Within the records below, how many lines hold the word "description"? Only the number should be returned.

[Excerpts from a dataset]
[Start of Attachment]

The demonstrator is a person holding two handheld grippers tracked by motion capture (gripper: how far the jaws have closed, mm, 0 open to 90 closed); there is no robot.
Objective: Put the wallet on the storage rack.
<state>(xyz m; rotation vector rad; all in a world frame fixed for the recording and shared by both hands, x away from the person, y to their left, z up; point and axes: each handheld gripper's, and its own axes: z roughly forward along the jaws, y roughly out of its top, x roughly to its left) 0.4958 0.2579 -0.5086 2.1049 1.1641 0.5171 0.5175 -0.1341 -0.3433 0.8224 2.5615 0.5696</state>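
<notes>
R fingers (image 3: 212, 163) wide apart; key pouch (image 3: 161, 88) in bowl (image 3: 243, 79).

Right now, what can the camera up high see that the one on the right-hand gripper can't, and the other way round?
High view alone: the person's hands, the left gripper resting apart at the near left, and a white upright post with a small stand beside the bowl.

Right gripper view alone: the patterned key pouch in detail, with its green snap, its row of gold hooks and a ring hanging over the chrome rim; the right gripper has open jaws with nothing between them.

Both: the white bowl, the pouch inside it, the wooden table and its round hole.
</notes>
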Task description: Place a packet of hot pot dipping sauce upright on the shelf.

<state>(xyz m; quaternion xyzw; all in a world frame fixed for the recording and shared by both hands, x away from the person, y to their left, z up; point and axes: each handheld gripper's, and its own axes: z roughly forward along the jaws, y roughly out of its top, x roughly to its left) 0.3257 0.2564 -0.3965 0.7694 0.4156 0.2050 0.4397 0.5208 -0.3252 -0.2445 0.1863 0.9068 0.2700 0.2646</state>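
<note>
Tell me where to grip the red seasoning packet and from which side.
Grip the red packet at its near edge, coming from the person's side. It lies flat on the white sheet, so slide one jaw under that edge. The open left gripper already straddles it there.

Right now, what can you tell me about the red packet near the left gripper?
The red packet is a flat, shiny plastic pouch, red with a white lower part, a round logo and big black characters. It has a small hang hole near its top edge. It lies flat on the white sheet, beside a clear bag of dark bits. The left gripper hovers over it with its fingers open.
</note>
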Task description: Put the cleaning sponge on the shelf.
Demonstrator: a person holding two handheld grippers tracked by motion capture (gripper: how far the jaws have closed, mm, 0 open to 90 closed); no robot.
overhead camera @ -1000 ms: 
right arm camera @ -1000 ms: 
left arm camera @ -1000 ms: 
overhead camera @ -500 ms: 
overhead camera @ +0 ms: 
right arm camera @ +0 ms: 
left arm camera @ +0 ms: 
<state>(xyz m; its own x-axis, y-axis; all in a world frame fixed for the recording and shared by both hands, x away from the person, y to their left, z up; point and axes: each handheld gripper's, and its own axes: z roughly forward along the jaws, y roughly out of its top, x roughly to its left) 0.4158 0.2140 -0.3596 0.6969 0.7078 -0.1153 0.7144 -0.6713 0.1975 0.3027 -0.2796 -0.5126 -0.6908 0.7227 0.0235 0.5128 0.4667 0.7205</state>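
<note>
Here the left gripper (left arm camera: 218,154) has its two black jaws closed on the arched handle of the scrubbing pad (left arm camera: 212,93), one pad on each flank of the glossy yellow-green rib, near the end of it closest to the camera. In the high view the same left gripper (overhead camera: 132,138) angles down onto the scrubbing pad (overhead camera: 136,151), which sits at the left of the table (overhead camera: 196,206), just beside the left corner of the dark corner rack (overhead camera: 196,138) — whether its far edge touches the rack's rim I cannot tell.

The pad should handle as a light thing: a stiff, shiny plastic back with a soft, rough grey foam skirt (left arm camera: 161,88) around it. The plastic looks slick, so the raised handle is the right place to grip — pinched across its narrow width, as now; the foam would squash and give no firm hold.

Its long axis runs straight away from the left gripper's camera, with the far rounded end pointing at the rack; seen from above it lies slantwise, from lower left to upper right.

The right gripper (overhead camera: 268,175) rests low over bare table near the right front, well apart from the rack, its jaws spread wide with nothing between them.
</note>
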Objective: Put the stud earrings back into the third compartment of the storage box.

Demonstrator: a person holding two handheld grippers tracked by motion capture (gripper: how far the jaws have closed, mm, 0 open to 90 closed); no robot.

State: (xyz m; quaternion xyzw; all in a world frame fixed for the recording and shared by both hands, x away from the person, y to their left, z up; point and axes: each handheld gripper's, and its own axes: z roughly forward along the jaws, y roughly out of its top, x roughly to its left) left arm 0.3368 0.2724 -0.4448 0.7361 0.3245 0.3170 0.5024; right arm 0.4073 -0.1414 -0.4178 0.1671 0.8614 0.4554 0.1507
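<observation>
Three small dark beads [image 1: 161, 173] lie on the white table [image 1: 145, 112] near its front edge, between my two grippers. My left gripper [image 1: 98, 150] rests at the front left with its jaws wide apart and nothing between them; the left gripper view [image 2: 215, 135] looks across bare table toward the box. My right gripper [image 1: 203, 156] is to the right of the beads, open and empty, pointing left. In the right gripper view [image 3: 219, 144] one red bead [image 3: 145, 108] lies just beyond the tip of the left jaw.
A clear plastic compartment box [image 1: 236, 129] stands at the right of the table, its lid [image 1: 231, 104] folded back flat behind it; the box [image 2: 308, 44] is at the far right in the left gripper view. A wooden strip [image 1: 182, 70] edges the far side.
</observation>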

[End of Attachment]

**ANSWER TO THIS PROBLEM:** 2